**TASK PROMPT**
Please copy the data below exactly, from its first line through the line holding "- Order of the", and skip the pictures.

**DATASET EXCERPT**
----------------
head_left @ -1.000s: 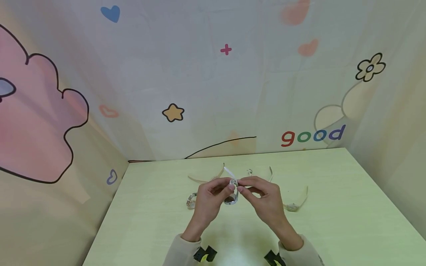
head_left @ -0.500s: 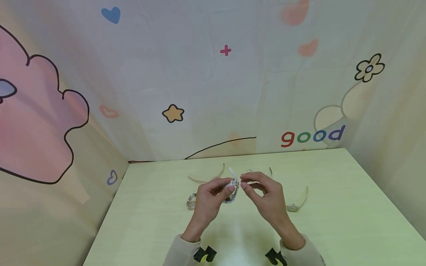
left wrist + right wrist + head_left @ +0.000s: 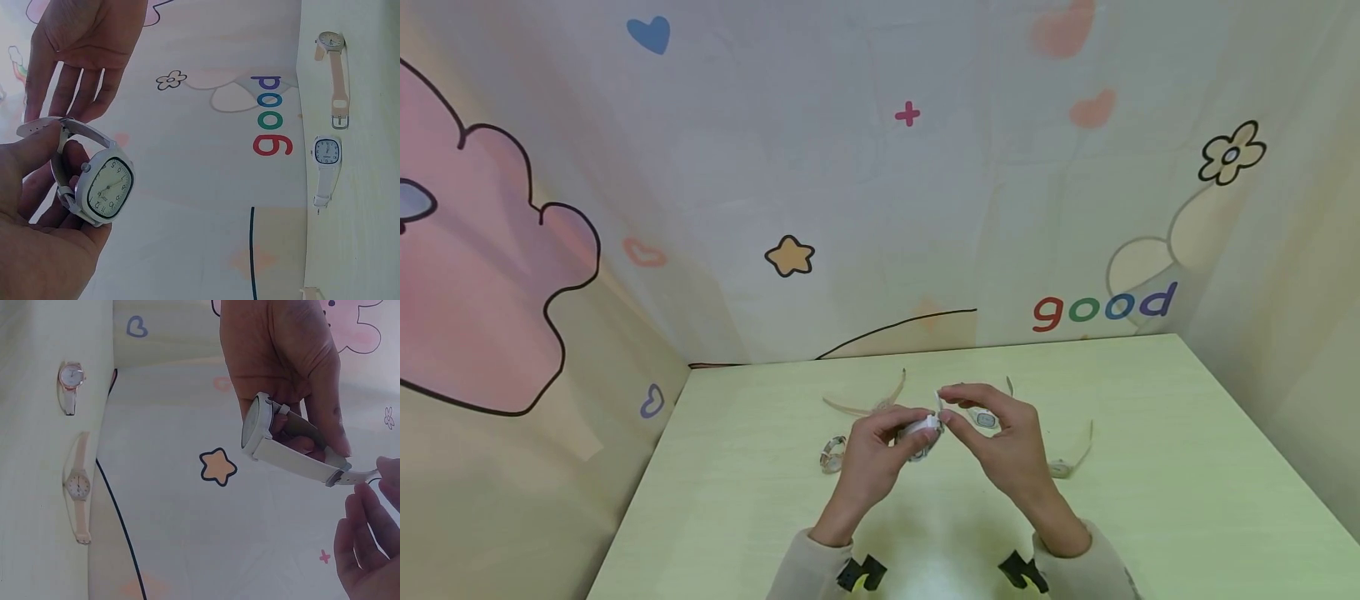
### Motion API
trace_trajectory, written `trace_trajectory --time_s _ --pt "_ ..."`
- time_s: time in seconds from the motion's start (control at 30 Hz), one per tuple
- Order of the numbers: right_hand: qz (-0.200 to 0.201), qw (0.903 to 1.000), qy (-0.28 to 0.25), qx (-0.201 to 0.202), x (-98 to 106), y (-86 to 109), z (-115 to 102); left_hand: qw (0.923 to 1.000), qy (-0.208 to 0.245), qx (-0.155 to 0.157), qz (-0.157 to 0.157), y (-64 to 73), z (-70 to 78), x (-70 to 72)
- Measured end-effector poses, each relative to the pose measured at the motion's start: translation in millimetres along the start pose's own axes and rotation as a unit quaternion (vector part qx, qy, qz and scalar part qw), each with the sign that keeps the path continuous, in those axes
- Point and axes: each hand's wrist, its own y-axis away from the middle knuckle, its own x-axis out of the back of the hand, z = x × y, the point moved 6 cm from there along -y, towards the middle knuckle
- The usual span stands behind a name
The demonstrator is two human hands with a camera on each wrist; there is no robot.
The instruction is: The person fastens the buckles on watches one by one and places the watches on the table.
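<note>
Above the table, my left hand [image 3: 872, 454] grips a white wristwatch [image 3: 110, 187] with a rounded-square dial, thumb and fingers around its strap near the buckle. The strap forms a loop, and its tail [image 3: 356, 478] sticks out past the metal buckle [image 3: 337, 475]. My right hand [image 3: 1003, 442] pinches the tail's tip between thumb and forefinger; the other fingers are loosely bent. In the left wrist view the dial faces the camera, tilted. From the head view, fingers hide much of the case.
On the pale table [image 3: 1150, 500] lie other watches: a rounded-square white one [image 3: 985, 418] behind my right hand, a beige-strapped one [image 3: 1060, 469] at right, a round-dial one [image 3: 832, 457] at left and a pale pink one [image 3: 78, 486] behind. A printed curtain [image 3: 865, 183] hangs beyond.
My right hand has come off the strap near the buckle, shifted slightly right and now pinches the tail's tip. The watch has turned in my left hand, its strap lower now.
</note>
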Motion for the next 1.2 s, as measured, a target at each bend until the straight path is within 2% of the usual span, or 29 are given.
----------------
**RESPONSE TO THE TASK**
head_left @ -1.000s: 
head_left @ -0.500s: 
left wrist + right wrist + head_left @ +0.000s: 
### Motion API
trace_trajectory, written `trace_trajectory --time_s _ --pt "_ ..."`
- time_s: time in seconds from the motion's start (control at 30 Hz), one per tuple
- Order of the numbers: right_hand: qz (-0.200 to 0.201), qw (0.903 to 1.000), qy (-0.28 to 0.25), qx (-0.201 to 0.202), x (-98 to 106), y (-86 to 109), z (-115 to 102); left_hand: qw (0.923 to 1.000), qy (-0.208 to 0.245), qx (-0.155 to 0.157), qz (-0.157 to 0.157), y (-64 to 73), z (-70 to 78), x (-70 to 72)

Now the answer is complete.